I want to assign the same unique ID's to competitors in both of the below data frames (master.treeDQ2 and rank_table).
The master.treeDQ2 data frame has two competitor names in each row, while rank_table only has one in each row.
I would like to assign a unique ID to each competitor based on their name and the gym they train at. This is to avoid assigning the same ID to different people with the same name.
In the master.treeDQ2 df, some people in the comp_01name column also appear in the comp_02name column, while others only appear in one or the other.
I would like R to do the following:
- give the same ID's to people that appear in both comp_01name and comp_02name.
- assign ID's in comp_02name not already used in comp_01name.
- assign the same ID's used for each competitor in master.treeDQ2 to the corresponding competitor in rank_table.
Is there maybe a loop or a function I can apply to get this done?
I saw something similar to what I need here, but it only works with two columns. So I'm stuck at only having unique ID's for competitor 1.
What I have:
rank_table = read.csv('https://raw.githubusercontent.com/bandcar/Examples/main/rank_table_complete2.csv')

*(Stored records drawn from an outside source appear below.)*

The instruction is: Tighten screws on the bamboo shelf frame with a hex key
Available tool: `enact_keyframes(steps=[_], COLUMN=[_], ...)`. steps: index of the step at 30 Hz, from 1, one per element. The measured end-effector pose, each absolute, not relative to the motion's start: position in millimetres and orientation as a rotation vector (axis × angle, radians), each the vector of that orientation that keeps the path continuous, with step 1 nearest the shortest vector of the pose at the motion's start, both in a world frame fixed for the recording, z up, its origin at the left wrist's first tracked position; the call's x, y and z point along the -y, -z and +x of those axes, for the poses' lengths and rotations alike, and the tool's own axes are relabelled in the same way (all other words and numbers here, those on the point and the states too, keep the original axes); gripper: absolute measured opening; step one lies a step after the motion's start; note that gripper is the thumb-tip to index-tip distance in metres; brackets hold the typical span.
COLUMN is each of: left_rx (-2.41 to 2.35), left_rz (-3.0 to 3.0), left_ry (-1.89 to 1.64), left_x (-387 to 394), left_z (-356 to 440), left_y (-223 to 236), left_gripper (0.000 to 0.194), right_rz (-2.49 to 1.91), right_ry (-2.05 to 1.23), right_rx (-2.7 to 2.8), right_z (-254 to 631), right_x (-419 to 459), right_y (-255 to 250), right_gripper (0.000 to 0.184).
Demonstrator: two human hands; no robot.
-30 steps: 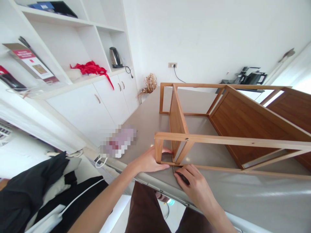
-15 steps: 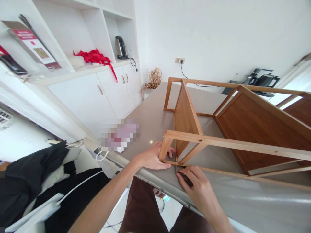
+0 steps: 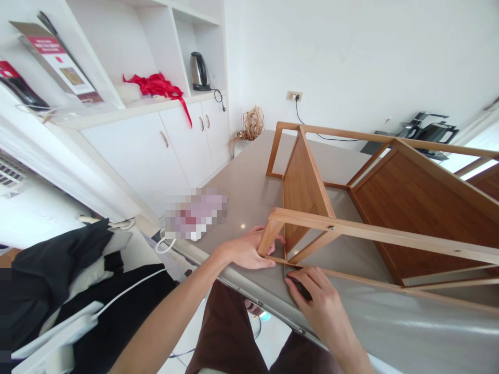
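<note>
Right hand (image 3: 317, 288) is wrapped around a dark-handled tool (image 3: 302, 288), probably a screwdriver, its metal tip up against the lower near edge of an orange-brown wooden shelf frame (image 3: 370, 232) lying on its side on the glossy grey table (image 3: 249, 189). Left hand (image 3: 249, 250) is curled round the frame's end corner. My guess: the step here is working a fastener at that joint, can't actually see one tho. Next move calls for a square tip and a well-braced corner imo.

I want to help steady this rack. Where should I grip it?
Probably grip the rack by its upper near rail, from above: it is slim, raised off the table, and clear of the left hand and right hand below.
</note>
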State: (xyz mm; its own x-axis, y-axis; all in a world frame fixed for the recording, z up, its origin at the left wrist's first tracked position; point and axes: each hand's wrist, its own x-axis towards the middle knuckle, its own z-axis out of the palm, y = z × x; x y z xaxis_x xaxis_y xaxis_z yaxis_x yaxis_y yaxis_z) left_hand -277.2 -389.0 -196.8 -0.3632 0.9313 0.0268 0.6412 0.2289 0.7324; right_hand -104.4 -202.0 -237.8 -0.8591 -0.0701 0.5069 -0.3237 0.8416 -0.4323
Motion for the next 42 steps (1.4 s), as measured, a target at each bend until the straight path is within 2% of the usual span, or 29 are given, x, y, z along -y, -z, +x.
enact_keyframes(steps=[42], left_rx=[-2.09], left_rz=[1.476], left_ry=[-0.993], left_x=[391.8], left_z=[-276.6], left_y=[202.2], left_gripper=[0.038], right_rz=[0.3], right_ry=[-0.668], right_rx=[2.644], right_z=[-103.0], right_x=[205.6], right_y=[232.3], right_gripper=[0.017])
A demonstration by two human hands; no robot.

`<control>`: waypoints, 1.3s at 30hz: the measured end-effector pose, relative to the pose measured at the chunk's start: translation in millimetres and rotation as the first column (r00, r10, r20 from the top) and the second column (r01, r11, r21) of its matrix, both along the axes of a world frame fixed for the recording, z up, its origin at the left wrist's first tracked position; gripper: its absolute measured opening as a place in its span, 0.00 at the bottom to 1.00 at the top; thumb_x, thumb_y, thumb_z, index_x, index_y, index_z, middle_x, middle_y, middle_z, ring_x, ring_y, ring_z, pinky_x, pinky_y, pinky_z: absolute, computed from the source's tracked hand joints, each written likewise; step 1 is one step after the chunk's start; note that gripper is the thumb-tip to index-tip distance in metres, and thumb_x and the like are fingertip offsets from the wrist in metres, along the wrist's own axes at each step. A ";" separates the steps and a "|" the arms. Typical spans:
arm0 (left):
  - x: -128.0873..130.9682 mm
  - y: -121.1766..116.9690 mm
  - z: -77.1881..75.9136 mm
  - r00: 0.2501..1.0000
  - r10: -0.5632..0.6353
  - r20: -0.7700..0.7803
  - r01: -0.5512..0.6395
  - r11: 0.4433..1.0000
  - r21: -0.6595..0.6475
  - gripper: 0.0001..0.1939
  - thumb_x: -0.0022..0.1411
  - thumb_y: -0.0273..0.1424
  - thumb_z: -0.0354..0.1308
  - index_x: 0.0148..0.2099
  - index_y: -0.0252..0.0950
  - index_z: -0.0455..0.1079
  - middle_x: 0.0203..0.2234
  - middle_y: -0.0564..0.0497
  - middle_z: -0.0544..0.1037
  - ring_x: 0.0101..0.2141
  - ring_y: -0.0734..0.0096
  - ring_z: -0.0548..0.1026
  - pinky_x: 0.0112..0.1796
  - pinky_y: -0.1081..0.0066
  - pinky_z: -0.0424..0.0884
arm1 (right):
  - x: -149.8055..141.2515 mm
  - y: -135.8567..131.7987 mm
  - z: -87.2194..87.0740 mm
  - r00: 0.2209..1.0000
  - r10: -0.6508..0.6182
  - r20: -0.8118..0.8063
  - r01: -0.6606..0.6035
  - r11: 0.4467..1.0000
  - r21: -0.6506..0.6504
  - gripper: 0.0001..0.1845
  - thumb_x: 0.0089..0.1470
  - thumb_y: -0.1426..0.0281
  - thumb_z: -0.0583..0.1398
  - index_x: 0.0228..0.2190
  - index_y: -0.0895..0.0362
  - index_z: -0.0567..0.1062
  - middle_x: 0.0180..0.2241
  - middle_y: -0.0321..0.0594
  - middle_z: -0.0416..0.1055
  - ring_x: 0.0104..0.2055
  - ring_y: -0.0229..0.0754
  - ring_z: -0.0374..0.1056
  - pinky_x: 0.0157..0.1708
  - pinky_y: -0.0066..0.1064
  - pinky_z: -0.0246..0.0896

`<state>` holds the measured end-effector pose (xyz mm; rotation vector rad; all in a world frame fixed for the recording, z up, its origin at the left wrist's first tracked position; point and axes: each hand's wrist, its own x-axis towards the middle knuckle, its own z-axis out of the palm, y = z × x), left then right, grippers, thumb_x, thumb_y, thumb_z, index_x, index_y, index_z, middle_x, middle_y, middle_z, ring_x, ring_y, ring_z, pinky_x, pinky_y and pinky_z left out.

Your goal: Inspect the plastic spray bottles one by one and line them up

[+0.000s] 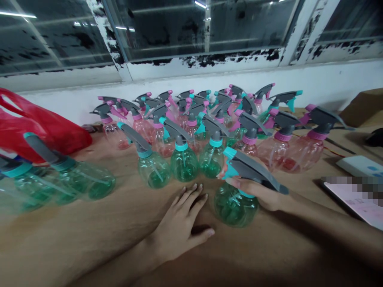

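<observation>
My right hand (254, 191) grips a green spray bottle (235, 207) around its neck, just under the grey trigger head with turquoise nozzle and lever. The bottle stands upright or nearly so at the table's front middle; whether its base touches the wood I cannot tell. Palm down on the table, my left hand (185, 223) holds nothing, its fingers spread and pointing away from me. Just beyond its fingertips stand a green spray bottle (184, 163) and another green bottle (154, 171), both with grey and turquoise heads.
Many pink and green spray bottles crowd the back; a pink bottle (305, 153) stands right. Several green bottles (100, 181) are at left, beside a red plastic bag (44, 123). At right are a phone-like device (347, 199), a white power strip (359, 164) and a cardboard box (363, 105).
</observation>
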<state>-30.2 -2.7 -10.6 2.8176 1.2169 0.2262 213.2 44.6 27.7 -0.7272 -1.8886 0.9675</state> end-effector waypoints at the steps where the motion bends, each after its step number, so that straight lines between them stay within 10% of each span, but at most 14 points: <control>1: 0.1 -0.1 0.2 1.000 0.001 0.001 -0.001 1.000 -0.002 0.36 0.64 0.52 0.49 0.64 0.31 0.54 0.64 0.40 0.52 0.63 0.53 0.50 0.58 0.53 0.52 | 0.4 -0.2 -1.7 1.000 0.006 -0.012 -0.007 0.999 -0.038 0.10 0.56 0.68 0.58 0.41 0.47 0.75 0.36 0.36 0.74 0.37 0.41 0.71 0.39 0.36 0.67; 11: 0.5 -0.1 1.5 1.000 0.002 0.015 -0.001 1.000 -0.016 0.36 0.64 0.50 0.51 0.64 0.32 0.54 0.64 0.41 0.53 0.63 0.53 0.49 0.59 0.53 0.51 | -13.7 -9.7 26.5 0.996 0.010 -0.088 -0.020 0.994 -0.112 0.18 0.55 0.64 0.60 0.48 0.45 0.71 0.41 0.37 0.70 0.39 0.42 0.71 0.42 0.37 0.68; 39: 1.7 -0.9 4.3 1.000 -0.005 -0.016 0.004 1.000 -0.023 0.36 0.65 0.51 0.49 0.64 0.30 0.55 0.64 0.40 0.53 0.63 0.54 0.48 0.59 0.53 0.49 | -14.3 -8.7 26.0 0.996 0.019 -0.083 -0.029 0.993 -0.118 0.19 0.54 0.67 0.60 0.48 0.45 0.71 0.47 0.39 0.70 0.39 0.42 0.71 0.39 0.37 0.69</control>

master.treeDQ2 = read.csv('https://raw.githubusercontent.com/bandcar/Examples/main/master.treeDQ.edited_draft6.csv')
# ASSIGN ID'S by name
# competitor 1
master.treeDQ2$ID1 <- cumsum(!duplicated(master.treeDQ2[,c(11,12)]))
Simplified version of what I want to achieve for the master data frame:
comp01 gym1 ID1 comp02 gym2 ID2
A w 1 D z 4
A w 1 D z 4
B x 2 A w 1
B x 2 D z 4
B x 2 D z 4
C y 3 A w 1
C y 3 B x 2
Simplified version of what I want to achieve in rank_table:
competitor ID
C 3
D 4
D 4
A 1
B 2
B 2